_Work order_
Give the count of lines in the entries below that contain the string "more", and only that count.

_Stored entries_
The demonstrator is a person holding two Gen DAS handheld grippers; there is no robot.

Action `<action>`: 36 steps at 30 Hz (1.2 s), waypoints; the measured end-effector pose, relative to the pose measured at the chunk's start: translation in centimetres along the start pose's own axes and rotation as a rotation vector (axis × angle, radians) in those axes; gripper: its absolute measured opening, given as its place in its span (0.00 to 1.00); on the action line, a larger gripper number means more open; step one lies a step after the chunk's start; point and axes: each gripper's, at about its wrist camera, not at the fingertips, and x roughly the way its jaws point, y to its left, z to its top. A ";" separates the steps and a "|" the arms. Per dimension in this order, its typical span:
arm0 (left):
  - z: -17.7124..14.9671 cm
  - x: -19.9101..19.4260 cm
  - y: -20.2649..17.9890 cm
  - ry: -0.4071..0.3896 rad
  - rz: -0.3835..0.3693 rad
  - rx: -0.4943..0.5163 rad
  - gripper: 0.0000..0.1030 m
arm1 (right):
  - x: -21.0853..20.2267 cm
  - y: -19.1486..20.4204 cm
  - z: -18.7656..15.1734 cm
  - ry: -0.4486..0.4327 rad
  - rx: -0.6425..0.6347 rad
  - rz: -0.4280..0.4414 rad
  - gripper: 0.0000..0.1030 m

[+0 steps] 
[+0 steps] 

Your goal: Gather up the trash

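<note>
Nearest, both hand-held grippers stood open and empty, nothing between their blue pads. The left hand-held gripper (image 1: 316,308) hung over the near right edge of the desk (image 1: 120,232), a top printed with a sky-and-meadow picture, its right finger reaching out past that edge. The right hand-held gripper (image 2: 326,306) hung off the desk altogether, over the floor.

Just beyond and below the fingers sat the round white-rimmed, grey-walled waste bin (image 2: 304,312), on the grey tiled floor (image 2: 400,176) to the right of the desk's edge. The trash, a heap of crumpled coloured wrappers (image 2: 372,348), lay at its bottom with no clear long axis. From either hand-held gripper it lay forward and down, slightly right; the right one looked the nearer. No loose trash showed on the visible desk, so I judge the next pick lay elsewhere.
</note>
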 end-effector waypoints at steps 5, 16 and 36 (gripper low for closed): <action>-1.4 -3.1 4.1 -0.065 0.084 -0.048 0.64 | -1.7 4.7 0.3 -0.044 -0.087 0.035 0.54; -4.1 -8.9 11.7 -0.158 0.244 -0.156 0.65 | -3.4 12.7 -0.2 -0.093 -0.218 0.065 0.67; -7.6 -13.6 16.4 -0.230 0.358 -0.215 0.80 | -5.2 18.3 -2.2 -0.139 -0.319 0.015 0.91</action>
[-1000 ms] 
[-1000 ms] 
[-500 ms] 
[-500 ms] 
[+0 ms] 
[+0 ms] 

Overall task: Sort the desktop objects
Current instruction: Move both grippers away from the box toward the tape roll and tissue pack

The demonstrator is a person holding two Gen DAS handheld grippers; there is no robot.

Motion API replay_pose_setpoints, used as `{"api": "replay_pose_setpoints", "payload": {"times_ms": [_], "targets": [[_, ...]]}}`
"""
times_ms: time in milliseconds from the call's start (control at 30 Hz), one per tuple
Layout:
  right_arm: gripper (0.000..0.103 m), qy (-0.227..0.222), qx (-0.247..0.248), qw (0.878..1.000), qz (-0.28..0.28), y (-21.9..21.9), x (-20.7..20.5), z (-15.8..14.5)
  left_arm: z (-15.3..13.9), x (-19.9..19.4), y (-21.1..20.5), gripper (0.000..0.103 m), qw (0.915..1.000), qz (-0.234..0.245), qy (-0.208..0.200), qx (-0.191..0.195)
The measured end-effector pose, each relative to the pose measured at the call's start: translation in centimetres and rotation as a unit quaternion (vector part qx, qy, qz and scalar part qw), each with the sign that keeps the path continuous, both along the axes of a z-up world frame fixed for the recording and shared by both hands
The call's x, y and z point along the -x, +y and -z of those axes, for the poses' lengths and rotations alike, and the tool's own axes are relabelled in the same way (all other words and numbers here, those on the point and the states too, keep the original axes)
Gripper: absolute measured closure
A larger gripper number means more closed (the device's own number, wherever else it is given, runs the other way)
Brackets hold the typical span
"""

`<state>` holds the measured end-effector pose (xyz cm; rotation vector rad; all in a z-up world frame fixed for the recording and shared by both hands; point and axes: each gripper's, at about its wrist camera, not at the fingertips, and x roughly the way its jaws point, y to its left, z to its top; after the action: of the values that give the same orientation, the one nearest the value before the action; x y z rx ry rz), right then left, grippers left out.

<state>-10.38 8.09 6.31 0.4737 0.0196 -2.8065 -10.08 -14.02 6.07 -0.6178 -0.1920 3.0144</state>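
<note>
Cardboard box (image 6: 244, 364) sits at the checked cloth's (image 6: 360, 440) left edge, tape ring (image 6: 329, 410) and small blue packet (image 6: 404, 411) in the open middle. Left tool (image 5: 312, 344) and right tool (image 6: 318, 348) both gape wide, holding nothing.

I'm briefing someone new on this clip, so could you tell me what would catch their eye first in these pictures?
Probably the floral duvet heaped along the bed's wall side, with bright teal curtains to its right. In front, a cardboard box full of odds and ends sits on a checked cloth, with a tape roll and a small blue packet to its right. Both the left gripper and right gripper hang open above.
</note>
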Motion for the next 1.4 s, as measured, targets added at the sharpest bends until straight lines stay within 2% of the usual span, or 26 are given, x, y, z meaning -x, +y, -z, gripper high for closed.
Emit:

_Response to the exercise_
2